2.62 | 3.3 | 177.1023 | C10H13N2O | hydroxytryptamine |
4.24 | 38.2 | 161.1075 | C10H13N2 | tryptamine |
We could not confirm the isomeric form of the hydroxytryptamine in this sample, but we speculate that it may be present in the standard due to autoxidation of tryptamine.
Sequence and Features
- 10COMPATIBLE WITH RFC[10]
- 12COMPATIBLE WITH RFC[12]
- 21COMPATIBLE WITH RFC[21]
- 23COMPATIBLE WITH RFC[23]
- 25COMPATIBLE WITH RFC[25]
- 1000COMPATIBLE WITH RFC[1000]
References
- ↑ Fricke, J., Blei, F. & Hoffmeister, D. Enzymatic Synthesis of Psilocybin. Angew Chem Int Ed Engl 56, 12352-12355 (2017).
- ↑ Artimo, P. et al. ExPASy: SIB bioinformatics resource portal. Nucleic Acids Res 40, W597-603 (2012).

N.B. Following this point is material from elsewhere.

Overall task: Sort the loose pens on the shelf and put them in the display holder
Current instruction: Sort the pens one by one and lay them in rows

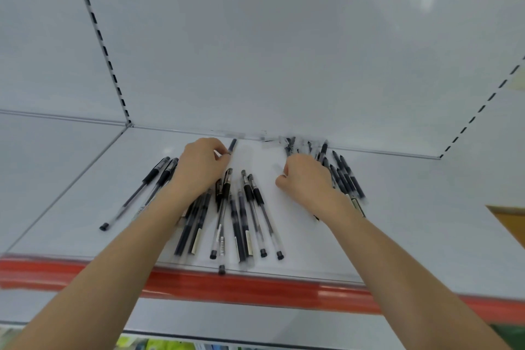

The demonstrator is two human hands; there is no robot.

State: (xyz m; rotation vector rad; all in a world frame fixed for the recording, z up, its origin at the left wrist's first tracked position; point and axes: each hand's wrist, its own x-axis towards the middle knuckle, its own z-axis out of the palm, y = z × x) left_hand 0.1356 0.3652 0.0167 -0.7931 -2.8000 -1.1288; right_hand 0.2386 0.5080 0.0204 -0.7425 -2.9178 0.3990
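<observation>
Several black and clear pens [241, 216] lie loose on the white shelf [85, 202], fanned out toward me. My left hand [199, 170] rests over the left group and pinches one black pen [232, 146] between thumb and fingers, its tip pointing to the back wall. My right hand [306, 179] is curled over another cluster of pens [345, 176] at the right; blur hides whether it holds one. Two pens [153, 182] lie apart at the left. No display holder is in view.
The shelf's front edge carries a red price strip [227, 284]; one pen's cap [222, 269] overhangs it. White back panel [284, 51] with slotted uprights rises behind. A brown surface [508, 221] shows at the right edge. Green packages [159, 345] sit below.
</observation>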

- ↑ Banoglu, E., Jha, G.G. & King, R.S. Hepatic microsomal metabolism of indole to indoxyl, a precursor of indoxyl sulfate. Eur J Drug Metab Pharmacokinet 26, 235-40 (2001).
- ↑ 4.0 4.1 Gillam, E.M. & Guengerich, F.P. Exploiting the versatility of human cytochrome P450 enzymes: the promise of blue roses from biotechnology. IUBMB Life 52, 271-7 (2001).